Sex in the City: We'd rather be chaste. By Christopher Monfette As the female equivalent of a fan boy's favorite comic character come to life, it's probably more than fair to allow our sisters, girlfriends and wives their own geek meltdown moment with high-profile romantic comedies or those few franchises that actually appeal directly to women.
After all, virtually all summer long they patiently suffer through one superhero movie after another, enduring displays of testosterone-filled wish-fulfillment as we drool over computer-generated special effects and action set pieces. Unfortunately, and perhaps predictably, this more or less means that we will enjoy their event movie a little bit less than they enjoy ours -- at least judging by Sex and the City, the film which revives the series' four iconic leads for one more epic adventure.
An experience almost identical to watching a marathon of the HBO TV series only seemingly much, much longer , Sex and the City is a movie that requires no attention or patronage from most male viewers, which is probably why it's only vaguely tolerable to anyone other than the series' devoted but decidedly estrogen-driven fan base.
The transfer is subsequently full of haute couture and hazy soft-light, but is otherwise replete with artifcating and digitization that remain noticeable, but not unbearably distracting. That said, the image quality is decent, though not great, and viewers are likely to have few overall problems with the transfer. It's probably the best that these ladies have looked on DVD yet — though certainly not the best they've looked, you know, in life.
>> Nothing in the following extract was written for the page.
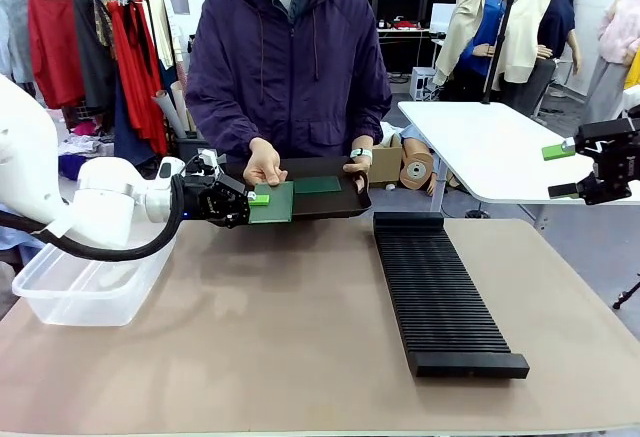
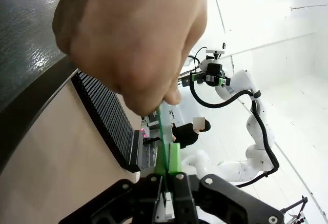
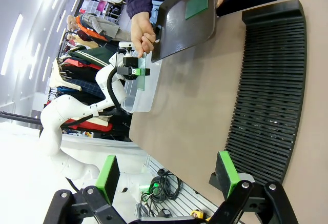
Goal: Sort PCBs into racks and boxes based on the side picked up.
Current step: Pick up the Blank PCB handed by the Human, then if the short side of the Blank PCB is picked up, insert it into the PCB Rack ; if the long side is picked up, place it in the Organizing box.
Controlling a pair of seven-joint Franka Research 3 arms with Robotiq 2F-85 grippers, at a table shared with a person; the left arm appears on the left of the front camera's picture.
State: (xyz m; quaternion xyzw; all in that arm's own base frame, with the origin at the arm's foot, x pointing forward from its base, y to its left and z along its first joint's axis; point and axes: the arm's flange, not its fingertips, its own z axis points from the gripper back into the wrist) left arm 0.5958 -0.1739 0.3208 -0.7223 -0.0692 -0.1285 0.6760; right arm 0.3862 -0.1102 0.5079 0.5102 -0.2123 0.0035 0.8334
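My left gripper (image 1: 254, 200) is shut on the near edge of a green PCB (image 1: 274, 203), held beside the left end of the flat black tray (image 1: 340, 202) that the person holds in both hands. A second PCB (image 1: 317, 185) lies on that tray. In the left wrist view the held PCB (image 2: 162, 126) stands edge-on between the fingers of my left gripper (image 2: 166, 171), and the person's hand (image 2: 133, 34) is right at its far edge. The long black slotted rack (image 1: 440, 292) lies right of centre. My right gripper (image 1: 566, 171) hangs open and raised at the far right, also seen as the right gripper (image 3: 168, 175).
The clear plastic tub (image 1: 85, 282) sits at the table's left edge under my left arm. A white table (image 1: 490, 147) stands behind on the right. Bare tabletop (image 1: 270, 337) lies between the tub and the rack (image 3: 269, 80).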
Musical montages and faux hip-hop tracks by Fergie abound throughout the runtime, and they're the only elements of the sound mix likely to push your speakers. Otherwise, this is a fairly dialogue driven affair, with very little in the way of directional audio or pronounced ambient sound. Come for the gabbing and whining and sobbing and laughing, but don't expect much more.
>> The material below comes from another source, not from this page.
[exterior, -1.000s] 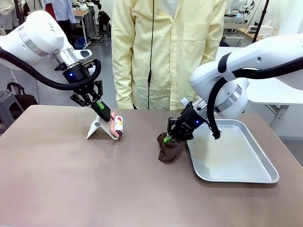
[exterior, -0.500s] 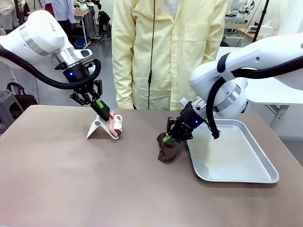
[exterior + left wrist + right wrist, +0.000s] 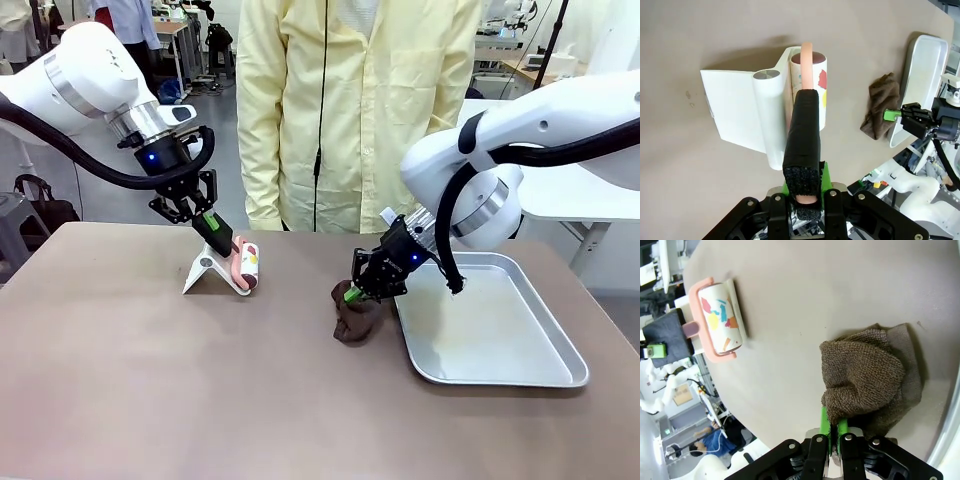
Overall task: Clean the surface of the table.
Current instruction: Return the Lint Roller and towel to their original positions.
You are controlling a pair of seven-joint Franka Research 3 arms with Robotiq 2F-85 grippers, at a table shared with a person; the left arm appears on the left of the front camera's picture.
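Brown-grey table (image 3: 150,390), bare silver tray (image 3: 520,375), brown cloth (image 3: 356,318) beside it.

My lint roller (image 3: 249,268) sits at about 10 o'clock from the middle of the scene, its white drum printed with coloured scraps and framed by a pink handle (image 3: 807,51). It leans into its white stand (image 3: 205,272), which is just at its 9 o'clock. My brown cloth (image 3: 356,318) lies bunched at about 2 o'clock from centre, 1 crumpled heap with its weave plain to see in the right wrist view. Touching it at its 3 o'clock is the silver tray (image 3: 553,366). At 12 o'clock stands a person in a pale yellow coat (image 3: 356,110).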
For the second disc, one might expect a bit more of a retrospective, but alas, just the basics are here to be found: There are a few more beats in the montages and an extra scene here and there, but nothing in the way of completely excised plot-lines or additional, worthwhile character development.
The commentary and the conversation go hand-in-hand discussing the show, and while the commentary is a bit more singular to the movie — and does a fairly decent job at connecting the film to the series — the conversation is the only real nostalgia piece here. King and Parker take a half-hour to talk about the show and it's evolution throughout the seasons and reveal a bit about the process of deciding upon how to execute the program as a movie.
Fans are likely to find this more worthwhile and watchable than the commentary, and rightfully so, given that it covers all the right bases in must less time. The fashion featurette runs about twenty minutes and highlights all the various costumes and designers involved in the making of the film and series. The wardrobe department is an insane storage room of presumably the hottest in modern fashion — not that this viewer would be able to identify any of it. The feature also explores the relationship between the characters and their clothes and how each has a style all their own.
It's a nice inclusion for the shopaholics and die-hard fans. And lastly, Fergie in the studio is just that — Fergie in the studio — and at two minutes in length, about as interesting.